## What this task involves:
The response should consist of the records that follow, repeated exactly.

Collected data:
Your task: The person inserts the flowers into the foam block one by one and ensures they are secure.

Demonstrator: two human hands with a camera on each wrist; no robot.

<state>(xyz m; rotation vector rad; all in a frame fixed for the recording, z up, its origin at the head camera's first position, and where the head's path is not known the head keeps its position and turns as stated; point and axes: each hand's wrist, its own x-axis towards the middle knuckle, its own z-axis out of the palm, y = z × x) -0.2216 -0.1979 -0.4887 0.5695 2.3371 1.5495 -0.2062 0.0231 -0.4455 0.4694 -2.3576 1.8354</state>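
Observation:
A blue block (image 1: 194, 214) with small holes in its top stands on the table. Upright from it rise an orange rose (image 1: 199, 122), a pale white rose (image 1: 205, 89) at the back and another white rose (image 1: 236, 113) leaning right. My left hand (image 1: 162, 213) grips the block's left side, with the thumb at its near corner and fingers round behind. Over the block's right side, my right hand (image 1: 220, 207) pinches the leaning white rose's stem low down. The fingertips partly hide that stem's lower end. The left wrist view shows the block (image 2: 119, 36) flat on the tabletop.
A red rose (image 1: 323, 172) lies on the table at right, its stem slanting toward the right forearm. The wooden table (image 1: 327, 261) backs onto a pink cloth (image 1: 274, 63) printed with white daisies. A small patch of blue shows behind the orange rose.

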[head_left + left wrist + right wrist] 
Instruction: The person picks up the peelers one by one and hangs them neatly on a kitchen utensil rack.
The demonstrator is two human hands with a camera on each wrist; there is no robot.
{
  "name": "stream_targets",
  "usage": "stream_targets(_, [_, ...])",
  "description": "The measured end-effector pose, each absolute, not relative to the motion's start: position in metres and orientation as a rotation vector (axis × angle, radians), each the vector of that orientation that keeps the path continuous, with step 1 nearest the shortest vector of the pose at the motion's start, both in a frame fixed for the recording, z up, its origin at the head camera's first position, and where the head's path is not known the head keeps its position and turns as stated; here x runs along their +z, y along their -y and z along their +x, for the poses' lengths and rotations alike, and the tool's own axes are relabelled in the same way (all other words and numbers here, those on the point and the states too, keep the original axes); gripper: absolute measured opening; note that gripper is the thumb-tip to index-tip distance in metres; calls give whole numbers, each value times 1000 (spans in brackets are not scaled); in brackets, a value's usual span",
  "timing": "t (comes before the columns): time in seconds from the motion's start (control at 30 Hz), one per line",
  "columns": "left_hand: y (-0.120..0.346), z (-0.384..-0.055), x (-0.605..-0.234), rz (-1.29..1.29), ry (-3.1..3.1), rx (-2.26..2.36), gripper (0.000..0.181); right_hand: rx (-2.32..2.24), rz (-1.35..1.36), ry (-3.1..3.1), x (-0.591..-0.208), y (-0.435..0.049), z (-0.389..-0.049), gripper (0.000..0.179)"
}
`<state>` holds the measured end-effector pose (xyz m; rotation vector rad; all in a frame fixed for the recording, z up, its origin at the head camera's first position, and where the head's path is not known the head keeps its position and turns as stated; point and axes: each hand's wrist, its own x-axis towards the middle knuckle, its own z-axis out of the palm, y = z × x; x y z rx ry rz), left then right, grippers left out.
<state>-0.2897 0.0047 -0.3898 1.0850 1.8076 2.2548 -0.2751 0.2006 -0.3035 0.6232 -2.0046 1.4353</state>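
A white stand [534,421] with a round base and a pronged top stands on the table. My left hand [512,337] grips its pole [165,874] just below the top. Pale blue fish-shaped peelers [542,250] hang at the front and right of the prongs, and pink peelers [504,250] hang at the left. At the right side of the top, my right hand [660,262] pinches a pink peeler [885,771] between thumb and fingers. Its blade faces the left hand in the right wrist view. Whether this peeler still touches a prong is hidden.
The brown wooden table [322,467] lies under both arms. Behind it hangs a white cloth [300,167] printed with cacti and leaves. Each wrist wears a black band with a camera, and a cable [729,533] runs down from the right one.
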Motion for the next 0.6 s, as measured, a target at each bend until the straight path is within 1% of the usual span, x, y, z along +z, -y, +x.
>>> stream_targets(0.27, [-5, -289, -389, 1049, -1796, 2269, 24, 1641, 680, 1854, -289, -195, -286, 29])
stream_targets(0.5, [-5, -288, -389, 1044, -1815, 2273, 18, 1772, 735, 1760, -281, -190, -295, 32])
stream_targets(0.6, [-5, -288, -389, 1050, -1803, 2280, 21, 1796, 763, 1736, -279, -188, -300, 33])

## Output for this task:
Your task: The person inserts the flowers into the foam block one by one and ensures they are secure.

Demonstrator: two human hands with a camera on each wrist; no robot.

<state>(xyz m; rotation vector rad; all in a frame fixed for the recording, z up, its origin at the head camera's first position, and where the head's path is not known the head keeps its position and turns as stated; point and axes: each hand's wrist, its own x-axis towards the middle knuckle, its own z-axis out of the palm, y = z × x) -0.2216 -0.1979 -0.4887 0.5695 2.3371 1.5495 -0.2062 0.0231 -0.4455 0.4694 -2.3576 1.8354</state>
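Observation:
A blue block (image 1: 194, 214) with small holes in its top stands on the table. Upright from it rise an orange rose (image 1: 199, 122), a pale white rose (image 1: 205, 89) at the back and another white rose (image 1: 236, 113) leaning right. My left hand (image 1: 162, 213) grips the block's left side, with the thumb at its near corner and fingers round behind. Over the block's right side, my right hand (image 1: 220, 207) pinches the leaning white rose's stem low down. The fingertips partly hide that stem's lower end. The left wrist view shows the block (image 2: 119, 36) flat on the tabletop.
A red rose (image 1: 323, 172) lies on the table at right, its stem slanting toward the right forearm. The wooden table (image 1: 327, 261) backs onto a pink cloth (image 1: 274, 63) printed with white daisies. A small patch of blue shows behind the orange rose.
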
[head_left + left wrist + right wrist] 
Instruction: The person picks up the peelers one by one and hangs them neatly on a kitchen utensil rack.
The demonstrator is two human hands with a camera on each wrist; there is no robot.
{
  "name": "stream_targets",
  "usage": "stream_targets(_, [_, ...])",
  "description": "The measured end-effector pose, each absolute, not relative to the motion's start: position in metres and orientation as a rotation vector (axis × angle, radians), each the vector of that orientation that keeps the path continuous, with step 1 nearest the shortest vector of the pose at the motion's start, both in a frame fixed for the recording, z up, its origin at the head camera's first position, and where the head's path is not known the head keeps its position and turns as stated; here x runs along their +z, y along their -y and z along their +x, for the poses' lengths and rotations alike, and the tool's own axes are relabelled in the same way (all other words and numbers here, those on the point and the states too, keep the original axes); gripper: absolute measured opening; note that gripper is the thumb-tip to index-tip distance in metres; calls give whole numbers, each value times 1000 (spans in brackets are not scaled); in brackets, a value's usual span",
  "timing": "t (comes before the columns): time in seconds from the motion's start (control at 30 Hz), one per line",
  "columns": "left_hand: y (-0.120..0.346), z (-0.384..-0.055), x (-0.605..-0.234), rz (-1.29..1.29), ry (-3.1..3.1), rx (-2.26..2.36), gripper (0.000..0.181); right_hand: rx (-2.32..2.24), rz (-1.35..1.36), ry (-3.1..3.1), x (-0.591..-0.208), y (-0.435..0.049), z (-0.389..-0.049), gripper (0.000..0.179)"
}
`<state>` holds the measured end-effector pose (xyz m; rotation vector rad; all in a frame fixed for the recording, z up, its origin at the head camera's first position, and where the head's path is not known the head keeps its position and turns as stated; point and axes: each hand's wrist, its own x-axis towards the middle knuckle, its own z-axis out of the palm, y = z × x; x y z rx ry rz), left then right, grippers left out.
<state>-0.2897 0.0047 -0.3898 1.0850 1.8076 2.2548 -0.2751 0.2006 -0.3035 0.6232 -2.0046 1.4353</state>
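A white stand [534,421] with a round base and a pronged top stands on the table. My left hand [512,337] grips its pole [165,874] just below the top. Pale blue fish-shaped peelers [542,250] hang at the front and right of the prongs, and pink peelers [504,250] hang at the left. At the right side of the top, my right hand [660,262] pinches a pink peeler [885,771] between thumb and fingers. Its blade faces the left hand in the right wrist view. Whether this peeler still touches a prong is hidden.
The brown wooden table [322,467] lies under both arms. Behind it hangs a white cloth [300,167] printed with cacti and leaves. Each wrist wears a black band with a camera, and a cable [729,533] runs down from the right one.
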Motion for the next 0.6 s, as measured, a target at each bend until the straight path is within 1% of the usual span, x, y, z along +z, -y, +x.
>>> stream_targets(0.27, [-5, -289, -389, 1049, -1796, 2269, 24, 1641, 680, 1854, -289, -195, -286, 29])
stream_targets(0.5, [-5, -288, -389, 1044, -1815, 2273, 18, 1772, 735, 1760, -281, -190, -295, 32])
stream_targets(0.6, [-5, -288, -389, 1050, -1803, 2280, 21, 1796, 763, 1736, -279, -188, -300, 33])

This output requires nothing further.